ASSIGNMENT:
Nothing but the records, transcribed verbatim and stripped of images, should appear in the answer.

INFORMATION SUPPLIED:

▽

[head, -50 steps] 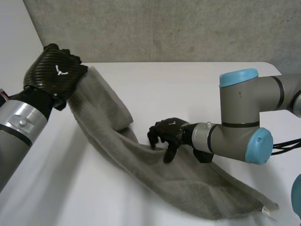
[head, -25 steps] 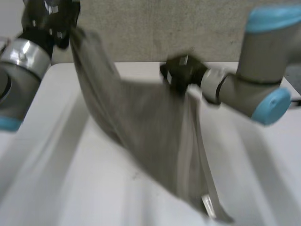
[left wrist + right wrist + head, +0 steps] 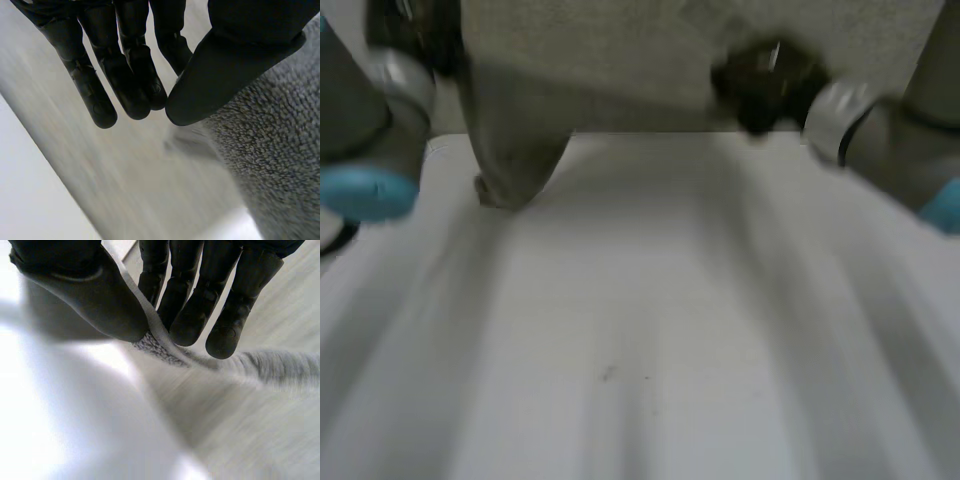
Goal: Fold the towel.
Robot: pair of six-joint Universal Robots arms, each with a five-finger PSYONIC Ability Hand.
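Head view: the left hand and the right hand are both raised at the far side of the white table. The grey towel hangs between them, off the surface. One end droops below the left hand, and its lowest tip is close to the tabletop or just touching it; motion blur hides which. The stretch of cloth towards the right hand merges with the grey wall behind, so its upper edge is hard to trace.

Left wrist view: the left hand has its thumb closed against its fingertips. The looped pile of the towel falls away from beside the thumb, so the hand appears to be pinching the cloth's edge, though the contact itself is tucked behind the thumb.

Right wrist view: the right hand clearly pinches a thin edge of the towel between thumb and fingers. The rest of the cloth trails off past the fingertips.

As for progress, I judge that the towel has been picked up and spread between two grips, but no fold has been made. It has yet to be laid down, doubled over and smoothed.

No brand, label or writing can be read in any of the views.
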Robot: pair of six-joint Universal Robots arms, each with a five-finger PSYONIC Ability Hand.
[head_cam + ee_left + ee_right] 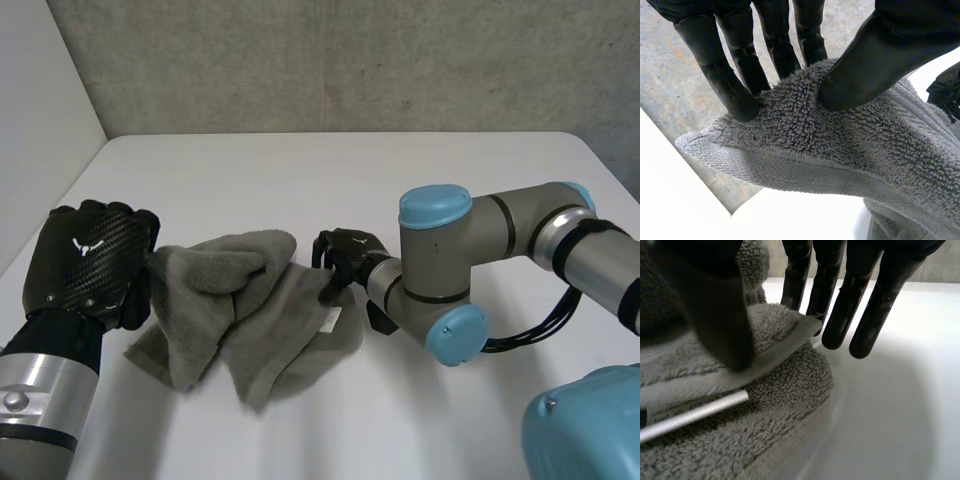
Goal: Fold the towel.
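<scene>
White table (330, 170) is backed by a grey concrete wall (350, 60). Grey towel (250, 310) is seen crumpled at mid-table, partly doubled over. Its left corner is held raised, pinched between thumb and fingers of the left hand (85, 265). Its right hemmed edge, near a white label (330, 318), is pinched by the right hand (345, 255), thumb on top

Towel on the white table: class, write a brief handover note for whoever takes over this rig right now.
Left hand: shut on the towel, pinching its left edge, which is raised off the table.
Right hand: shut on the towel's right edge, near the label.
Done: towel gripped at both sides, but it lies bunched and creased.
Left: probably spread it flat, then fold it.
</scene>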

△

RESPONSE:
[head, -50 steps] 
[head, -25 steps] 
[left wrist + right wrist + head, +0 steps] 
Goal: Fold the towel.
Robot: pair of six-joint Universal Robots arms, each with a five-finger PSYONIC Ability Hand.
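Head view: the left hand and the right hand are both raised at the far side of the white table. The grey towel hangs between them, off the surface. One end droops below the left hand, and its lowest tip is close to the tabletop or just touching it; motion blur hides which. The stretch of cloth towards the right hand merges with the grey wall behind, so its upper edge is hard to trace.

Left wrist view: the left hand has its thumb closed against its fingertips. The looped pile of the towel falls away from beside the thumb, so the hand appears to be pinching the cloth's edge, though the contact itself is tucked behind the thumb.

Right wrist view: the right hand clearly pinches a thin edge of the towel between thumb and fingers. The rest of the cloth trails off past the fingertips.

As for progress, I judge that the towel has been picked up and spread between two grips, but no fold has been made. It has yet to be laid down, doubled over and smoothed.

No brand, label or writing can be read in any of the views.
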Robot: pair of six-joint Universal Robots arms, each with a five-finger PSYONIC Ability Hand.
[head_cam + ee_left + ee_right] 
Goal: Fold the towel.
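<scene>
White table (330, 170) is backed by a grey concrete wall (350, 60). Grey towel (250, 310) is seen crumpled at mid-table, partly doubled over. Its left corner is held raised, pinched between thumb and fingers of the left hand (85, 265). Its right hemmed edge, near a white label (330, 318), is pinched by the right hand (345, 255), thumb on top

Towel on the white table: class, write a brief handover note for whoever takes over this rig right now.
Left hand: shut on the towel, pinching its left edge, which is raised off the table.
Right hand: shut on the towel's right edge, near the label.
Done: towel gripped at both sides, but it lies bunched and creased.
Left: probably spread it flat, then fold it.
</scene>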

The output requires no additions.